The audiovisual Augmented Reality experience of lifeClipper2, the predecessor of this project, was created by a camera fixed to a headset. The camera captured and represented what the visitor would be seeing in the real world, and produced a real-time video stream, which was then applied to a virtual background plane fixed in the visitor’s viewing direction. Virtual content (3D bodies, textures, lights, etc.) were placed in front of that video backdrop. The reality plane therefore hosted all the virtual extensions on a flat background image (see figure below).
Figure left: 3D model with the luma-keyed skyline around the terrain.
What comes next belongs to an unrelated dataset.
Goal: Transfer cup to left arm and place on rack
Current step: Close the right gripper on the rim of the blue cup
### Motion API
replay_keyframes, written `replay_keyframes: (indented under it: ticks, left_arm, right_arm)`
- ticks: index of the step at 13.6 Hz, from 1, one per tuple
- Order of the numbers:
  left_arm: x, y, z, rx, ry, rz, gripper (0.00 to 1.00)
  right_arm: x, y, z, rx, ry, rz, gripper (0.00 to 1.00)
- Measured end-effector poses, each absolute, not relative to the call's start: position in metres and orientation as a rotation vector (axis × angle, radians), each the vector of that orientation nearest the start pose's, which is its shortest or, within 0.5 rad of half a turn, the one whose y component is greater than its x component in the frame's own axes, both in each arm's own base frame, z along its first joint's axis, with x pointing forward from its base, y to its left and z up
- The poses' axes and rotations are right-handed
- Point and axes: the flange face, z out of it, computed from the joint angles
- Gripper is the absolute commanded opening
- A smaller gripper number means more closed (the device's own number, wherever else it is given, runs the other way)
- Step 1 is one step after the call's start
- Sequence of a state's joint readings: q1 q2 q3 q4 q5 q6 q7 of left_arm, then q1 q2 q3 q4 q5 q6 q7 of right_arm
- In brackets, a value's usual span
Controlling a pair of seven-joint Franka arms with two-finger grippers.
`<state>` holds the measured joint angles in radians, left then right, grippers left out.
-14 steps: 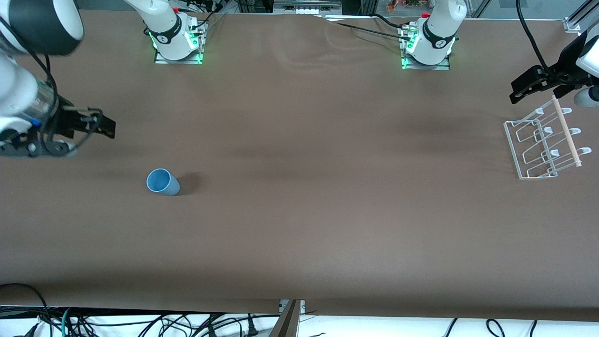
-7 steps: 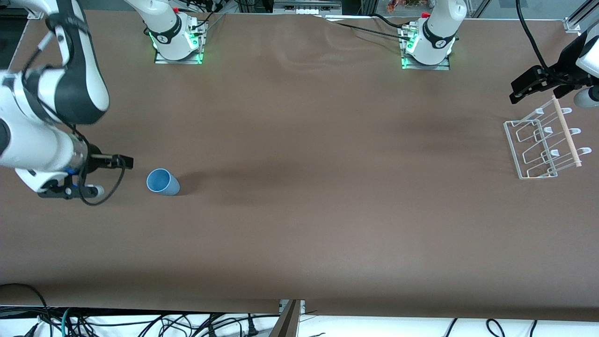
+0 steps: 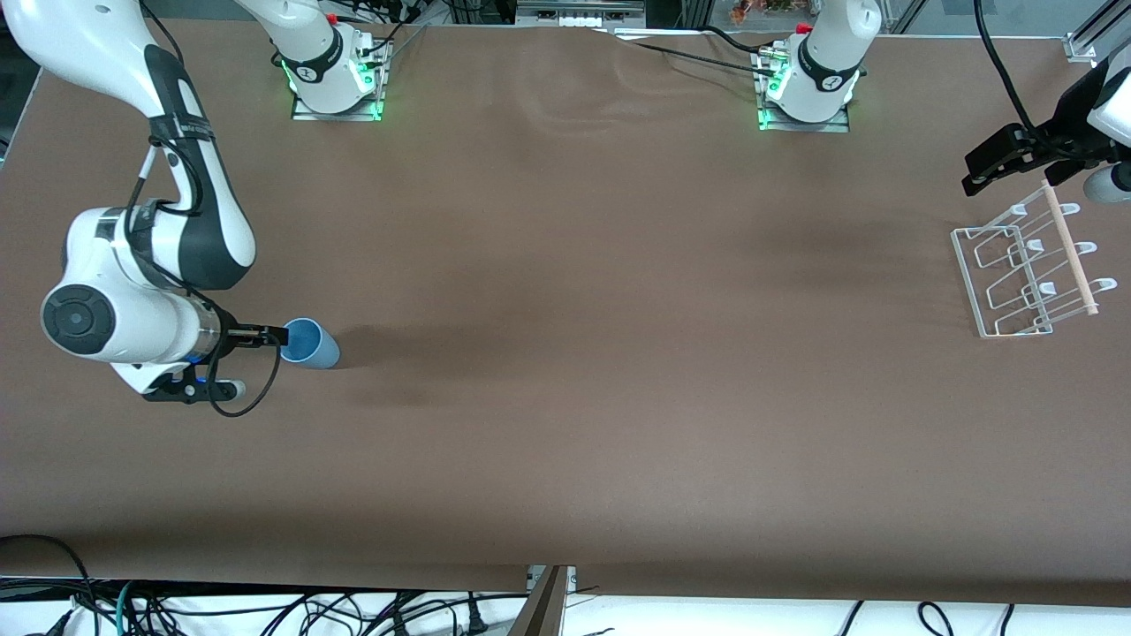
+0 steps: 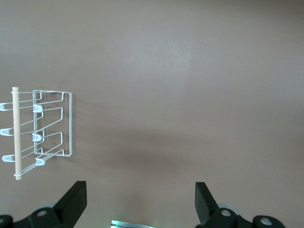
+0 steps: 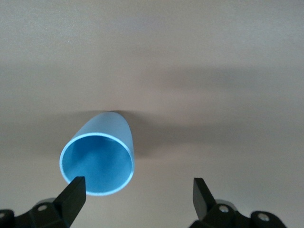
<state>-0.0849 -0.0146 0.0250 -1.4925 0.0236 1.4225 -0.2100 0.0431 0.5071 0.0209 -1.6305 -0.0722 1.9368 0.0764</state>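
Brown desk (image 3: pixel 565 424): cup (image 3: pixel 309 344) lying sideways, mouth facing the spread right pincer (image 3: pixel 281 336); spread left pincer (image 3: pixel 1003 159) waits over rack (image 3: pixel 1029 274).

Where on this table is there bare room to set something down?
The widest bare stretch of the table runs between the cup, lying on its side toward the right arm's end, and the rack toward the left arm's end. It is crowded at the cup, where the open right gripper sits at its mouth, and at the rack, with the open left gripper above.
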Motion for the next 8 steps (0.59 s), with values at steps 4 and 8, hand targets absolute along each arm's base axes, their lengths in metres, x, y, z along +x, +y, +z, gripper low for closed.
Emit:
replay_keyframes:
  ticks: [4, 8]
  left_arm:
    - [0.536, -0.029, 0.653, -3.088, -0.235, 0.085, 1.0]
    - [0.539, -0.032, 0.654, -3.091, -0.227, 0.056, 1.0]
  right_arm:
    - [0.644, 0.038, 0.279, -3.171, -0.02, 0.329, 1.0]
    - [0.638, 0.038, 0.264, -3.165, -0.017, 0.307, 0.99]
Figure right: Augmented Reality projection system with video backdrop and 3D model of terrain – both textured with the real-time video stream. The worm-like creature intersects the terrain model and casts a shadow onto it.
In lifeClipper3 the same hardware system is used, but the projection plane for the real-time video stream is only used for the park's skyline and transparency effects in the sky. The main part of the video is projected directly onto the ground model of the park itself, using the “planar mapping” technique. With this approach, the projected pixels of the video image coincide with the spatial representation in virtual space, which overlays reality at a scale of 1:1.
Although direct projection onto the organically shaped 3D body creates shadows and the calibration inaccuracies have to be hidden by semi-transparent layering, the new system offers a set of crucial possibilities:
It allows a more intuitive placement of 3D models in relation to the camera image of reality; 3D bodies can intersect the real terrain and cast shadows on it; virtual lights can throw light onto the video textured terrain; and ambient effects, like fog, can be applied gradually in depth. Additionally, by changing the texture of the real-time video stream to any other given texture, the state of the terrain can be altered, so that, for example, the park can be converted into a desert. In lifeClipper3 the dominance of the real or virtual world constantly shifts, depending on climate changes.